Work instructions:
Would you count how many lines of the entries below include the word "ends"? Give nothing but the number.

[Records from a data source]

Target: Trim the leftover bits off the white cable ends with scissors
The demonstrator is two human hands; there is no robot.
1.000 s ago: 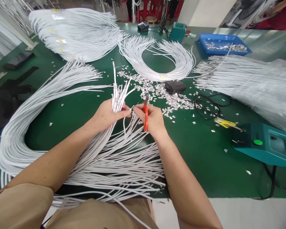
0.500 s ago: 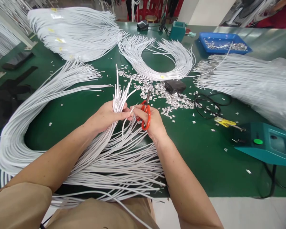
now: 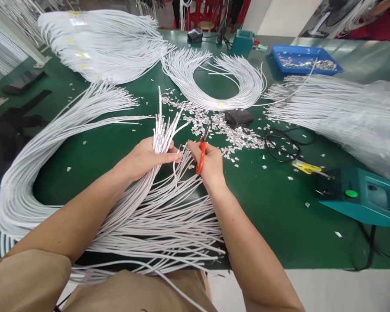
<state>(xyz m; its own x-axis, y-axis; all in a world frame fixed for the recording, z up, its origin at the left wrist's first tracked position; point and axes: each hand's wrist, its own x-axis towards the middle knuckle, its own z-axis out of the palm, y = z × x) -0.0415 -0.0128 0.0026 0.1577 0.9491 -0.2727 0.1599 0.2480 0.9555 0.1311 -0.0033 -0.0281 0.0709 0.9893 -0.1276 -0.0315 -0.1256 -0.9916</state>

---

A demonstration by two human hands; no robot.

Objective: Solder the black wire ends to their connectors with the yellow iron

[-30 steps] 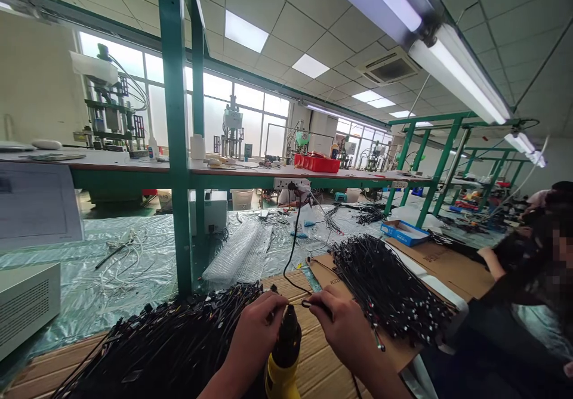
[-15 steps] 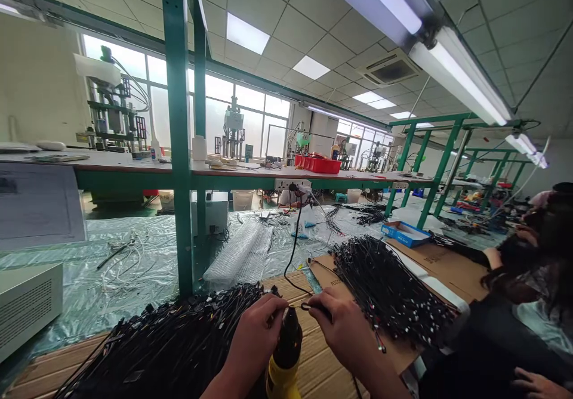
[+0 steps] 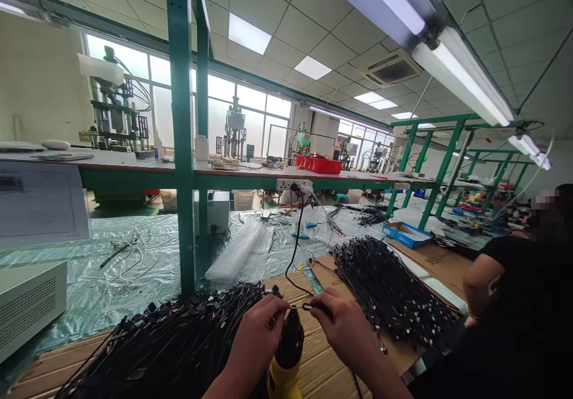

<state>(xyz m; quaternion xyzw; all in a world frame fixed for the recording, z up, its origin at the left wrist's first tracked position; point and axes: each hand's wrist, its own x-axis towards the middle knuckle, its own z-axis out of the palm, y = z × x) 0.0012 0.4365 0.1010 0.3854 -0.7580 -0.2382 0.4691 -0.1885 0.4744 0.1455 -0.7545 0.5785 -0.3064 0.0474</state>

Reply:
2